[<prev] [next>] [<thread-prev] [thread-next>] [day] [month] [year] [list]
Message-Id: <1262593090.29897.14.camel@localhost>
Date: Mon, 04 Jan 2010 16:18:10 +0800
From: "Zhang, Yanmin" <yanmin_zhang@...ux.intel.com>
To: Corrado Zoccolo <czoccolo@...il.com>
Cc: Jens Axboe <jens.axboe@...cle.com>,
Shaohua Li <shaohua.li@...el.com>,
"jmoyer@...hat.com" <jmoyer@...hat.com>,
LKML <linux-kernel@...r.kernel.org>
Subject: Re: fio mmap randread 64k more than 40% regression with 2.6.33-rc1
On Sat, 2010-01-02 at 19:52 +0100, Corrado Zoccolo wrote:
> Hi
> On Sat, Jan 2, 2010 at 1:33 PM, Zhang, Yanmin
> <yanmin_zhang@...ux.intel.com> wrote:
> > On Fri, 2010-01-01 at 17:32 +0100, Corrado Zoccolo wrote:
> >> Hi Yanmin,
> >> On Fri, Jan 1, 2010 at 11:12 AM, Zhang, Yanmin
> >> <yanmin_zhang@...ux.intel.com> wrote:
> >> > On Thu, 2009-12-31 at 11:34 +0100, Corrado Zoccolo wrote:
> >> >> Hi Yanmin,
> >> >> On Thu, Dec 31, 2009 at 10:16 AM, Zhang, Yanmin
> >> >> <yanmin_zhang@...ux.intel.com> wrote:
> >> >> > Comparing with kernel 2.6.32, fio mmap randread 64k has more than 40% regression with
> >> >> > 2.6.33-rc1.
> >> >>
> >> > Thanks for your timely reply. Some comments inlined below.
> >> >
> >> >> Can you compare the performance also with 2.6.31?
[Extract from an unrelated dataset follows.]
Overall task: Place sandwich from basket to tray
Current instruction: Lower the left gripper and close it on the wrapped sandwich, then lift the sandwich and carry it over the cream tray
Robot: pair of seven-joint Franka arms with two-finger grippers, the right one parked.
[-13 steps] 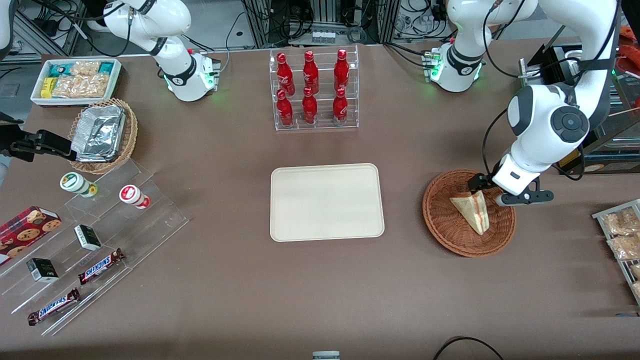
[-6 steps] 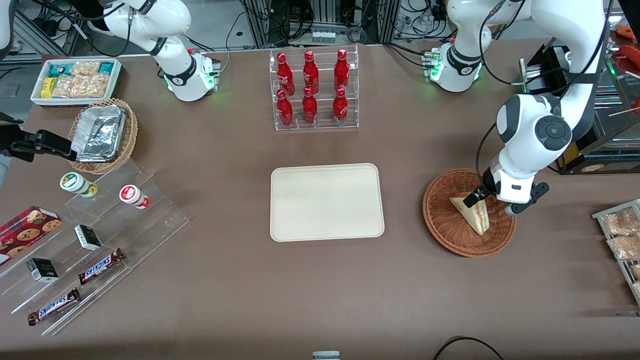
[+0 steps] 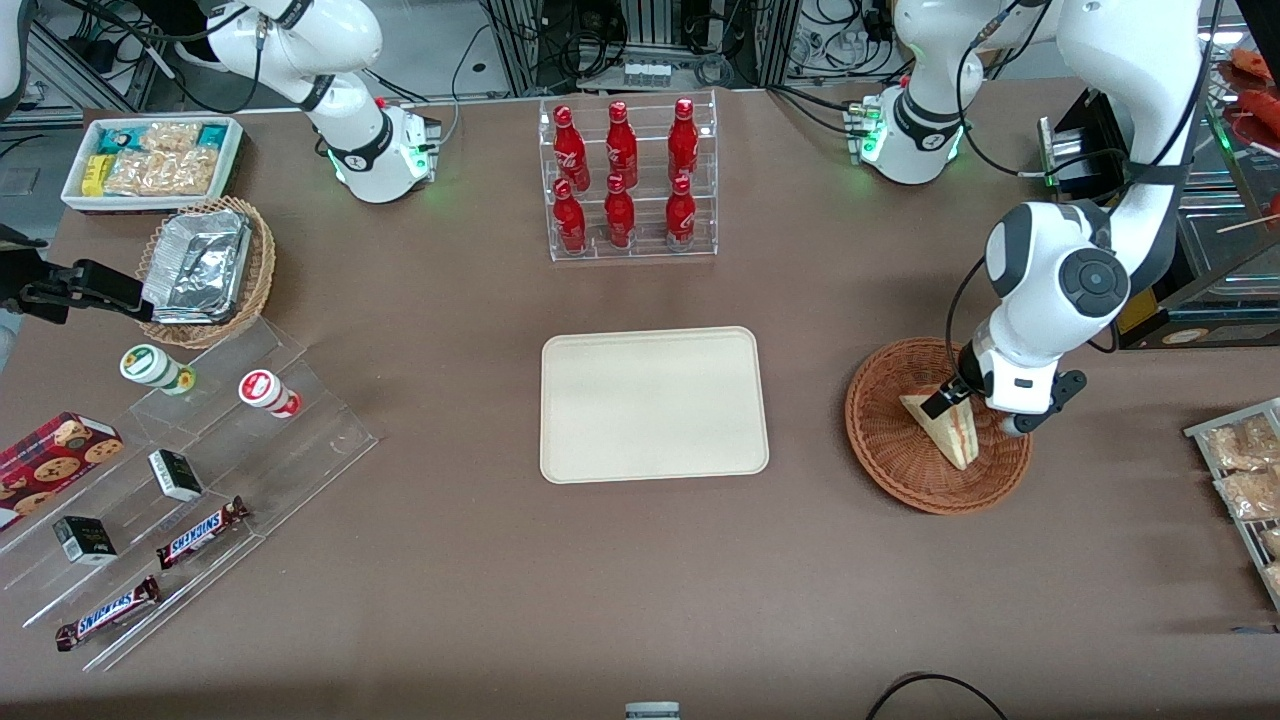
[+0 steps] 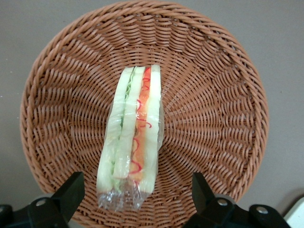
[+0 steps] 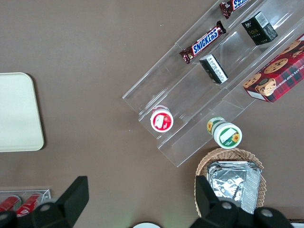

> >> > We did. We run Linux kernel Performance Tracking project and run many benchmarks when a RC kernel
> >> > is released.
> >> >
> >> > The result of 2.6.31 is quite similar to the one of 2.6.32. But the one of 2.6.30 is about
> >> > 8% better than the one of 2.6.31.
> >> >
> >> >> I think I understand what causes your problem.
> >> >> 2.6.32, with default settings, handled even random readers as
> >> >> sequential ones to provide fairness. This has benefits on single disks
> >> >> and JBODs, but causes harm on raids.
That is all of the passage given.